[Stored items from a collection]
= = = =
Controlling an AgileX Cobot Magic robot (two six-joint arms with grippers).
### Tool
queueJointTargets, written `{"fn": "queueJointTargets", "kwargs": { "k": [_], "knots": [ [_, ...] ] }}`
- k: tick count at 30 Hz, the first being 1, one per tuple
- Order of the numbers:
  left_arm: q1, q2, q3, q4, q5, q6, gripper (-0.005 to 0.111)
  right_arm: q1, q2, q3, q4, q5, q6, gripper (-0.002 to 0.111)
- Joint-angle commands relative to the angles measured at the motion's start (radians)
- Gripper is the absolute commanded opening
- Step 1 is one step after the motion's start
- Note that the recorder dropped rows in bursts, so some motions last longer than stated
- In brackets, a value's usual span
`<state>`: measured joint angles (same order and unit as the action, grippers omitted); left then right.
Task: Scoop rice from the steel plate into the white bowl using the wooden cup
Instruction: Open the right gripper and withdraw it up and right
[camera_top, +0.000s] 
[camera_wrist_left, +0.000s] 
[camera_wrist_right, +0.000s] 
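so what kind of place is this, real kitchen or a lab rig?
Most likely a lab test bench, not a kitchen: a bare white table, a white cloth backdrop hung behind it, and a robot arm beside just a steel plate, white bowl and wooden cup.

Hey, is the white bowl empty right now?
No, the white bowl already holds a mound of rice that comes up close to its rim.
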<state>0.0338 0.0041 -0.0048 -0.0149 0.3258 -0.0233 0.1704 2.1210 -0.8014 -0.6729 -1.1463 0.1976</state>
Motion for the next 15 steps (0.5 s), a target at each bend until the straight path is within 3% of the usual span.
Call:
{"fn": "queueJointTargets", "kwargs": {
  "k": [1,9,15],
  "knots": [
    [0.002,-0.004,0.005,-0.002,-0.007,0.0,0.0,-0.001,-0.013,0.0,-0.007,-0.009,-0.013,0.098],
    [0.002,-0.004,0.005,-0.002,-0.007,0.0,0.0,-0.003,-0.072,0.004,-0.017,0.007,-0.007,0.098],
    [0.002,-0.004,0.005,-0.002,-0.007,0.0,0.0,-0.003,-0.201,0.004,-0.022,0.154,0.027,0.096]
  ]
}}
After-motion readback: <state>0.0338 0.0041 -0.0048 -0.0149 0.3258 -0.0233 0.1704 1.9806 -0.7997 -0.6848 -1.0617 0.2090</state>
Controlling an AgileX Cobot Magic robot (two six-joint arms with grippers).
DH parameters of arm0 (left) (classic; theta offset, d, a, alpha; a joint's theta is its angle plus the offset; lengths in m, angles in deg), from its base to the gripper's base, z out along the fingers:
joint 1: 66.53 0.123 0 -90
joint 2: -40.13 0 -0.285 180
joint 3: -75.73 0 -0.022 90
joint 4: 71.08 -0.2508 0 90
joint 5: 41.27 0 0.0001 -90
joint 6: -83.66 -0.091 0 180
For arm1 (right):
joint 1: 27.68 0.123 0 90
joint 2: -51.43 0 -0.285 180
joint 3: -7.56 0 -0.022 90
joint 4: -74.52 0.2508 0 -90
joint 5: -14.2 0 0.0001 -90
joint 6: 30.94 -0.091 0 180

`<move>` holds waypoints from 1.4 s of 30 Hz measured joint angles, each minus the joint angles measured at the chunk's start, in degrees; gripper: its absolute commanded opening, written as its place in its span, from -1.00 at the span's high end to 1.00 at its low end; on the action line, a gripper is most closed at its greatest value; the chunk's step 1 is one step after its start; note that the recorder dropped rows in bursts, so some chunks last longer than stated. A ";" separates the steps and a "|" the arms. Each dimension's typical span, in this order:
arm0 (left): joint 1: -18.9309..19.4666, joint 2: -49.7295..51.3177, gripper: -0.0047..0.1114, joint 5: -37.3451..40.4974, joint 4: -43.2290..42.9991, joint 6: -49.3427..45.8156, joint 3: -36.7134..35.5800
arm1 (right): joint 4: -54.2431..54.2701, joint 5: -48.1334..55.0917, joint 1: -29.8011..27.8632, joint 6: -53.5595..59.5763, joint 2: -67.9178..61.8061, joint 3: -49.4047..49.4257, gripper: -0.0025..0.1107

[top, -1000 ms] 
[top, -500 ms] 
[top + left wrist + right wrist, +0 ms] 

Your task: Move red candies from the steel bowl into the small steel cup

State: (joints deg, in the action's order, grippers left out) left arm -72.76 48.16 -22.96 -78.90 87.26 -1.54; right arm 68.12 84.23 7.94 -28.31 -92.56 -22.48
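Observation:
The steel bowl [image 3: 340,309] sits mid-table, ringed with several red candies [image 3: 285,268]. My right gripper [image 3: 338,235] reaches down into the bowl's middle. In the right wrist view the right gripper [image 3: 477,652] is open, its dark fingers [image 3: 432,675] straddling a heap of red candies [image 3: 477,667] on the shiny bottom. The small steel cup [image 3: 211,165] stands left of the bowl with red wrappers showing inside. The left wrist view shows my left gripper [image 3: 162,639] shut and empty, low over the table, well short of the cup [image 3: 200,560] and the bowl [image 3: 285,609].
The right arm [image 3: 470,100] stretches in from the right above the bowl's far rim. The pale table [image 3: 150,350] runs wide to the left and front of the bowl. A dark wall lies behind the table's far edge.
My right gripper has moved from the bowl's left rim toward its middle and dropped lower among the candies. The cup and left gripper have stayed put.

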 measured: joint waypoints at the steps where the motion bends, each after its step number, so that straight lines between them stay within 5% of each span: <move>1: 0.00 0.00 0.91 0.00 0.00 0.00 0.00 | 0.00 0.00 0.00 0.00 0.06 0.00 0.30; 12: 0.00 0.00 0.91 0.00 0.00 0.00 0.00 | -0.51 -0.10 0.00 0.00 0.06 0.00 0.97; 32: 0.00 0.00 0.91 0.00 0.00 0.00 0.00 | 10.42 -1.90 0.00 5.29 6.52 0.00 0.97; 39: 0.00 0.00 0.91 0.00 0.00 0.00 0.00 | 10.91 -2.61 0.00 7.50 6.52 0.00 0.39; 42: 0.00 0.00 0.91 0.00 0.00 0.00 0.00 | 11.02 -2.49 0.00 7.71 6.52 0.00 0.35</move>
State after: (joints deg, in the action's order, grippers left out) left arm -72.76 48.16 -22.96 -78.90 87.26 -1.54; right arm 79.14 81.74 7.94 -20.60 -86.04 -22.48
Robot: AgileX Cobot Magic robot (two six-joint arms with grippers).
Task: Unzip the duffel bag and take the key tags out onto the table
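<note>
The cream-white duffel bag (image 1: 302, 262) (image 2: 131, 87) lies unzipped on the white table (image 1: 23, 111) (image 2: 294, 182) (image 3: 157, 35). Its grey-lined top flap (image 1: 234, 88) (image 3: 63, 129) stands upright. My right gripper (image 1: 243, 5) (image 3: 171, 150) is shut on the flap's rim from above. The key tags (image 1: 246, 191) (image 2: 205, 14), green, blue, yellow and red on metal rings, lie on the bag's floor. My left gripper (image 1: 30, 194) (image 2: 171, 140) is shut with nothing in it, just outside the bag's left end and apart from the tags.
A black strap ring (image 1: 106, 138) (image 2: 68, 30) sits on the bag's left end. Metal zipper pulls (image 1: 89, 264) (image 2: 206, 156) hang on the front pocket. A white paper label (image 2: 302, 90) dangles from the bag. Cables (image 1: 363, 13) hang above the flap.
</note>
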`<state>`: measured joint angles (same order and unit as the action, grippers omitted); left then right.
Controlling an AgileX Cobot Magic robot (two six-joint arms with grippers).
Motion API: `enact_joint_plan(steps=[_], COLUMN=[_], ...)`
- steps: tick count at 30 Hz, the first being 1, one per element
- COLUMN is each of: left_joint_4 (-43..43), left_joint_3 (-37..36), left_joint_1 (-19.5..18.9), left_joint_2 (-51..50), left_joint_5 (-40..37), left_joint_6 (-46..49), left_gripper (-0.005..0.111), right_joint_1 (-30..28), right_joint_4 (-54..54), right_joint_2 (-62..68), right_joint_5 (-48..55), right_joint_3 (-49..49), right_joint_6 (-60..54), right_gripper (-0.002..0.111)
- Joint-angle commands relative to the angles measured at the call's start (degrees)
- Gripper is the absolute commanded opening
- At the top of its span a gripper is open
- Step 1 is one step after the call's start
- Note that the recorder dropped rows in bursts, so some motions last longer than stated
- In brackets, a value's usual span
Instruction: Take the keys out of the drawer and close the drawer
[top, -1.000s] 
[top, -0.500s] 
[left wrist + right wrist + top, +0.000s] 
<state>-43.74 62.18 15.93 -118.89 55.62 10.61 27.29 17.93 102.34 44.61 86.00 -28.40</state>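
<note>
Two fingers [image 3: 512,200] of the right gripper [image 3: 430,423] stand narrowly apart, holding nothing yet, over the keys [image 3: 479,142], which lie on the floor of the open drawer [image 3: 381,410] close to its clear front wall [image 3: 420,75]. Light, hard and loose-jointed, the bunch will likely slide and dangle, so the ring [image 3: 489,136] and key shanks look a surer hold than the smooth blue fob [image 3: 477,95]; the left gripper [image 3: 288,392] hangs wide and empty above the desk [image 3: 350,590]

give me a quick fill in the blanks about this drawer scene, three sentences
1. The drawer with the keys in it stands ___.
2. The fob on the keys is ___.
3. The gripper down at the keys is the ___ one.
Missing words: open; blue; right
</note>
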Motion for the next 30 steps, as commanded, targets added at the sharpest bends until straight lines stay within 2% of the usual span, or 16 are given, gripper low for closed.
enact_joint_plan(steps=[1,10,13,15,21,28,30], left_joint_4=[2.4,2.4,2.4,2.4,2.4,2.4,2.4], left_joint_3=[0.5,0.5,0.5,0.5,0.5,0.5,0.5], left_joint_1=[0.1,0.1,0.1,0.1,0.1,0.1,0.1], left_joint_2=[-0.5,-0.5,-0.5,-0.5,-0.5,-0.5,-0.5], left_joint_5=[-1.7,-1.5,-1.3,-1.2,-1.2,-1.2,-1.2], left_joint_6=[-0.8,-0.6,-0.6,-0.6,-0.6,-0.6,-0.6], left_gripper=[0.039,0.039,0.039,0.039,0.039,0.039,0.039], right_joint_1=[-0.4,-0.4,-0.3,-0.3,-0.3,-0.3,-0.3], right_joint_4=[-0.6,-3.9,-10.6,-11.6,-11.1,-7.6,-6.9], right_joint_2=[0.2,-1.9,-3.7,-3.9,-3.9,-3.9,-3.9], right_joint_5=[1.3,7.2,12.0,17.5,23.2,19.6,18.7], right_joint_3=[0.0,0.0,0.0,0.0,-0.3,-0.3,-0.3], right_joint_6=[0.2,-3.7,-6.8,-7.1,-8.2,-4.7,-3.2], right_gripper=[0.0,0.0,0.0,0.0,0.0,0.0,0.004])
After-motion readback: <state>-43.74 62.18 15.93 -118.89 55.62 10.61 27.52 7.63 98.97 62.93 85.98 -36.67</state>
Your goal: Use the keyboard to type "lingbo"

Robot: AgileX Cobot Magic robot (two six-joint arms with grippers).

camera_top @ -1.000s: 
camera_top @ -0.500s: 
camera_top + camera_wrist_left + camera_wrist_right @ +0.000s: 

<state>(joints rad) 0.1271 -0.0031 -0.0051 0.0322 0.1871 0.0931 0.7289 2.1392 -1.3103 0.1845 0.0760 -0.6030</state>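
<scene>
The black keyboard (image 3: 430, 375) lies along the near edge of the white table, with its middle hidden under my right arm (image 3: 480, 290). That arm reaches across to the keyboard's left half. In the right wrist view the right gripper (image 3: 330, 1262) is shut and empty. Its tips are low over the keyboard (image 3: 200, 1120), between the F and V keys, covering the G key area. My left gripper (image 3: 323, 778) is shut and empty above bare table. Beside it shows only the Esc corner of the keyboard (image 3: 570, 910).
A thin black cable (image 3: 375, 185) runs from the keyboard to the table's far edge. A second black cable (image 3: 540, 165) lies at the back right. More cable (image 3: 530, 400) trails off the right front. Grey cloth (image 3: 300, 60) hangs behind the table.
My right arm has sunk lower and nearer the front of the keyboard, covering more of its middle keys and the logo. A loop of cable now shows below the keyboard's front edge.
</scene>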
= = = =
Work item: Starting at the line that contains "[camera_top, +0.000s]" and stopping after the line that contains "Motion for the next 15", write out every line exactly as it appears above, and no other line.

Written response:
[camera_top, +0.000s] 
[camera_wrist_left, +0.000s] 
[camera_wrist_right, +0.000s] 
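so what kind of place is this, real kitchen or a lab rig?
Most likely a lab test bench, not a kitchen: a bare white table, a white cloth backdrop hung behind it, and a robot arm beside just a steel plate, white bowl and wooden cup.

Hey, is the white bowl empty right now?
No, the white bowl already holds a mound of rice that comes up close to its rim.
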<state>0.0338 0.0041 -0.0048 -0.0149 0.3258 -0.0233 0.1704 2.1210 -0.8014 -0.6729 -1.1463 0.1976</state>
Motion for the next 15 steps (0.5 s), a target at each bend until the straight path is within 3% of the usual span.

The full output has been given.